MolScrub documentation#

_images/molscrub_logo.png

Process large numbers of small molecules for docking with AutoDock. May be useful for structure-based modeling in general.

What happens:

  • generate 3D coordinates using RDKit’s ETKDGv3 and UFF minimization

  • enumerate tautomers (aiming at low energy states only)

  • enumerate pH corrections

  • convert boats to chairs (6-member rings) and enumerate both chair states

  • enumerate chiral centers (not implemented right now)

Installation#

Direct installation:

conda activate <desired-environment>    # if you are using conda environments

pip install git+https://github.com/forlilab/molscrub.git

For developers:

conda activate <desired-environment>    # if you are using conda environments

git clone git@github.com:forlilab/molscrub.git
cd molscrub
pip install -e .

Depends on the RDKit, which can be installed from conda-forge in the desired environment:

conda activate <desired-environment>
conda install rdkit -c conda-forge

Python scripting#

from rdkit import Chem
from molscrub import Scrub

scrub = Scrub(
    ph_low=7.4,
    ph_high=7.4,
)

mol = Chem.MolFromSmiles("Clc1c(OCCC3)c3ccc1C(=O)Nc2nc[nH]c2")

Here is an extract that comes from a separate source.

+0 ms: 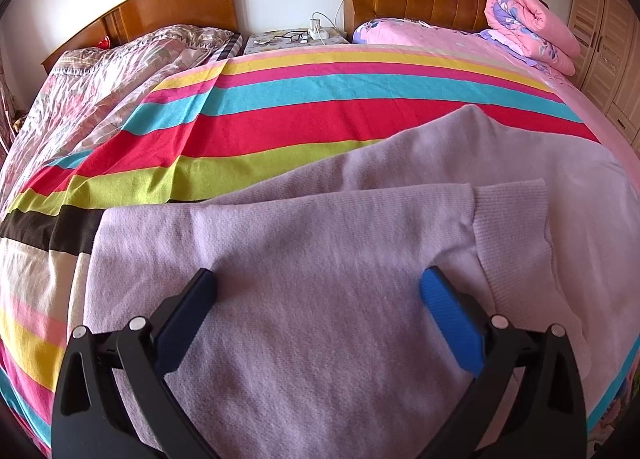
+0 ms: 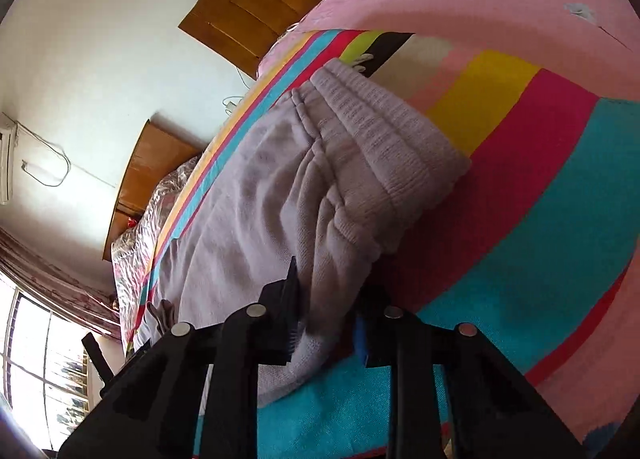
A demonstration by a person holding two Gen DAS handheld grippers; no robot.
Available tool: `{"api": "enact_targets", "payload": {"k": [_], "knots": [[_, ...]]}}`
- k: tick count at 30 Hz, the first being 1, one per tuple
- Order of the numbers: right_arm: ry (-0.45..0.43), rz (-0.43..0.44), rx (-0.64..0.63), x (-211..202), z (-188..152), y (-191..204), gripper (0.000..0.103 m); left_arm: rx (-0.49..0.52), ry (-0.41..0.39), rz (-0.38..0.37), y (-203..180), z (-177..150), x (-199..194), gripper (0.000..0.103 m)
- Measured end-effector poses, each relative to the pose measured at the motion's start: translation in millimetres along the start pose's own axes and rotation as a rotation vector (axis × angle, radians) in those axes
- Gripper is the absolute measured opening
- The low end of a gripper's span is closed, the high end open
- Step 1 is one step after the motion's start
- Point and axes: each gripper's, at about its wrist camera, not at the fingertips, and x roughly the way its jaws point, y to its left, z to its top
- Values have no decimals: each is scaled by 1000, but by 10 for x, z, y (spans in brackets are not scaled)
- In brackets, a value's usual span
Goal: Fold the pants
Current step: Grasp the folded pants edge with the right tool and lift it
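Pale lilac knit pants (image 1: 320,259) lie spread on a bright striped blanket (image 1: 280,119) on the bed. A ribbed cuff (image 1: 512,227) lies folded over to the right. My left gripper (image 1: 320,291) hovers just over the fabric, jaws wide open with nothing between them. In the right wrist view the pants (image 2: 248,199) bunch up beside the thick ribbed waistband (image 2: 384,139). My right gripper (image 2: 328,307) is shut on a fold of the pants' edge, which runs down between its fingers. The view is rolled steeply sideways.
A rolled pink quilt (image 1: 528,27) sits by the far headboard. A nightstand (image 1: 292,39) with cables stands between two beds; the left bed has a patterned cover (image 1: 100,79). A wardrobe (image 1: 608,59) lines the right wall. A window (image 2: 40,359) is at the left.
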Motion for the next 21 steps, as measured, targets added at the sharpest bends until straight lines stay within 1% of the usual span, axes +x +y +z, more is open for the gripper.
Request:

# each state (e.g. tautomer) an rdkit mol and may have multiple conformers
for mol_state in scrub(mol):
    print(Chem.MolToSmiles(mol_state), "nr conformers: %d" % mol_state.GetNumConformers())

Command line tool examples#

scrub.py "c1cc[nH]c(=O)c1" -o scrubbed.sdf --ph 5 --skip_gen3d
scrub.py input_mols.sdf -o scrubbed.sdf
scrub.py input_mols.smi -o scrubbed.sdf

Other options described in the help message:

scrub.py -h

Where “input_mols.smi” can look like this:

CC(=O)O aceticacid
CN(C)C trimethylamine
Clc1cc(O)ccc1C(=O)Nc2nc[nH]c2 hello_mol
c1cccc1 rdkit_will_cry
CCC good4bbq
CCO alsogood4bbq
c1cccnc1CC(=O)C a_ketone